I always wanted to create visuals and audio too. But making music with code is not exactly easy and I am not a musician either. Like, not at all. So where do you even start… I explored the idea of using the same data structure that is behind the visuals to also generate audio. With some tweaks and data bending, I managed to make it happen.

The data is based on geometry and some pretty simple rules, but the outputs create interesting patterns that change over time and keep surprising me. The audio is not mixed or mastered properly, it is very raw. Sometimes too loud, sometimes not even audible and totally unpredictable on different sound systems. Some people almost got their ears or speakers blown, while others did not even realize it has audio. That was tricky to test and explore, but multiple collectors said they were showing the work at parties, one of the best possible outcomes.
What do you hope for the future of fxhash?
It will be interesting to see what happens with the token and the community. I’m sure it will be better than hDAO and I hope that there is a type of governance that works for us. I hope that the amazing team behind fxhash will keep at it and that it survives the next winter. Another thing I hope for is that we move things forward when it comes to curating, showing and sharing art. At the moment there is too much focus on what is mostly grids of thumbnails and numbers. There is more to cultural production than creation and ownership. I am totally not sure if fxhash should be more than the platform and marketplace it is right now. But I think it could, I hope it will.
“Agglo” is your most recent work on FxHash and is incredibly unique. What gave you the idea for this work?
I was inspired by the possibility to make work that is interactive, but also extends beyond just a fixed canvas. Something closer to a document than a canvas, between 2d pattern and text. I think it is also inspired by the work of Andreas Gysin and Kjetil Golid. That is something I only realized after the drop, but their work has been a massive influence. I caught myself staring at it many times, switching between just enjoying the visual sensation and trying to understand what exactly is actually going on there. Exploring patterns and repetition is so fundamental, it just happens with most computational strategies; with Agglo I focused on just this.

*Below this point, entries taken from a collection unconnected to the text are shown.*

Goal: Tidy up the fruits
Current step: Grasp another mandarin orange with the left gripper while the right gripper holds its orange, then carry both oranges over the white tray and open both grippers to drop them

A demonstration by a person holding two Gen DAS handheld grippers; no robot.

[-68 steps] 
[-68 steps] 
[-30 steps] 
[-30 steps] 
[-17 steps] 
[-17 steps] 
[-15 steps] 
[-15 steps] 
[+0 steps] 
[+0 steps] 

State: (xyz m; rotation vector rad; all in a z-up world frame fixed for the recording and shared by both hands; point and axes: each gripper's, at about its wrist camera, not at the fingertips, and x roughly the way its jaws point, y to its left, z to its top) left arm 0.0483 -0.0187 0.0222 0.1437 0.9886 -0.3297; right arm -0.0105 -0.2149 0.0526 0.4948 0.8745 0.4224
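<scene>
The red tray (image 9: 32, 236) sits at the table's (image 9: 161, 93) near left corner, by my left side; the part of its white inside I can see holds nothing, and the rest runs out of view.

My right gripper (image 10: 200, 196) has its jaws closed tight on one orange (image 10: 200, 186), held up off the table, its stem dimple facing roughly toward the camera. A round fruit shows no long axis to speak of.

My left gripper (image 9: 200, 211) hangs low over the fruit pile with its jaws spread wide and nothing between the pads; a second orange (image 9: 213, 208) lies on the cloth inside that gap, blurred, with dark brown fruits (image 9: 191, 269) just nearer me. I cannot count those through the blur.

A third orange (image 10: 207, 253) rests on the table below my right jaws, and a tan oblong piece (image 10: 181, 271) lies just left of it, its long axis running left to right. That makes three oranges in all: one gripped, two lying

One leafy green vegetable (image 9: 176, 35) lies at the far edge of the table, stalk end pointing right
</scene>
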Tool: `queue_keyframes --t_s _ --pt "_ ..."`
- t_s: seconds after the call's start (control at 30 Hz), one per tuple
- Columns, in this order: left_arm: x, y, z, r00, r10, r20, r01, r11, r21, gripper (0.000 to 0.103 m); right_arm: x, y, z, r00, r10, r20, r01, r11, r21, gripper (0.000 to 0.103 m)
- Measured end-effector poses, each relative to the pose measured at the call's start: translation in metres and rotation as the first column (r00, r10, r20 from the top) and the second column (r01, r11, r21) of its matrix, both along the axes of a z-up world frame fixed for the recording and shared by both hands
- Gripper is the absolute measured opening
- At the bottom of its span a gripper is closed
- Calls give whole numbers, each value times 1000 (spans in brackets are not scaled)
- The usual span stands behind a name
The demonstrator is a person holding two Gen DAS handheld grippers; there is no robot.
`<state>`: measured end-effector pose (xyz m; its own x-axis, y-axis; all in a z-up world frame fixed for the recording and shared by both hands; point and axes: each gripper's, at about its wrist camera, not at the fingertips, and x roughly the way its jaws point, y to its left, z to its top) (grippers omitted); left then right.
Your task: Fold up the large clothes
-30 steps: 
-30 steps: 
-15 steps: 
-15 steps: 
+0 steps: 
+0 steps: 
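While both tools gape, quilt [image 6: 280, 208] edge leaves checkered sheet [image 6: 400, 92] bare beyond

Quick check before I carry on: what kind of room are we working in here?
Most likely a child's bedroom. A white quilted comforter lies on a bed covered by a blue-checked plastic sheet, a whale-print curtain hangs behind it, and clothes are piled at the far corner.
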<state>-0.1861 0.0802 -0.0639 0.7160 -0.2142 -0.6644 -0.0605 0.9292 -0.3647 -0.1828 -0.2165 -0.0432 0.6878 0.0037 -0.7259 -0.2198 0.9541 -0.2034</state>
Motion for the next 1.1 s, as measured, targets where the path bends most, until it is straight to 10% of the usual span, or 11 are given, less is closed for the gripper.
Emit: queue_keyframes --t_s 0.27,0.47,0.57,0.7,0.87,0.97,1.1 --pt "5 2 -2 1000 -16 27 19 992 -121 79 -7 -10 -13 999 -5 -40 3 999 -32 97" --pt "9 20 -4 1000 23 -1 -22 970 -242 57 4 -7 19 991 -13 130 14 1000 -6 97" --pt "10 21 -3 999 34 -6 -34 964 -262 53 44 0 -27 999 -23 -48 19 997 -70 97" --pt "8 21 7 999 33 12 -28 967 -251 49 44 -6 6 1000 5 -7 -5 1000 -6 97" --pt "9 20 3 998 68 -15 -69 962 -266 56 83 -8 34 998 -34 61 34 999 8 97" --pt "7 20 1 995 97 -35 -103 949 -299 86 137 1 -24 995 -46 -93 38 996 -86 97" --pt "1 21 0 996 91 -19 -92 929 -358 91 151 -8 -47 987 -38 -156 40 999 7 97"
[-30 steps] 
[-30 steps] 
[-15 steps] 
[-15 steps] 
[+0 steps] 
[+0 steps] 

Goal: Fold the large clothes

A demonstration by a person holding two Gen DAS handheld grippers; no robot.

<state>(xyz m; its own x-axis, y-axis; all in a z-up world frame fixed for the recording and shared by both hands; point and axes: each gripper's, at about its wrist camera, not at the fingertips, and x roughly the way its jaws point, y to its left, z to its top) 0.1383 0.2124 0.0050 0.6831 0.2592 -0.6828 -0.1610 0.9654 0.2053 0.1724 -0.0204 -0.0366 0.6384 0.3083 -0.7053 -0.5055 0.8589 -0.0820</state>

I also like to embrace the responsiveness of webbased art, in this case by using only four unicode characters. Usually a redraw is needed when the size of the canvas changes. But because text is responsive by default, it simply reflows, without the need to do anything. I try to embrace this loss of control, it allows for so many different rhythms to emerge – which is more interesting to me than adding complexity explicitly by writing more code.
If “Returns” was about accepting a new level of loss of control, “Agglo” was about making this new freedom work for me instead of fighting it.
What did you hope to accomplish with “Agglo”?
Other than embedding the potential for endless variation in a fun interaction… The idea is built around a very simple principle. It was easy to code, but the result is not something you would immediately read as “my” style. That is not what I was after, but still a win for me. Because it makes it harder to put me in a bucket and it protects me from narrow expectations. I feel like sticking to a specific style or technique is great to build a brand right now, but also very risky in the long run.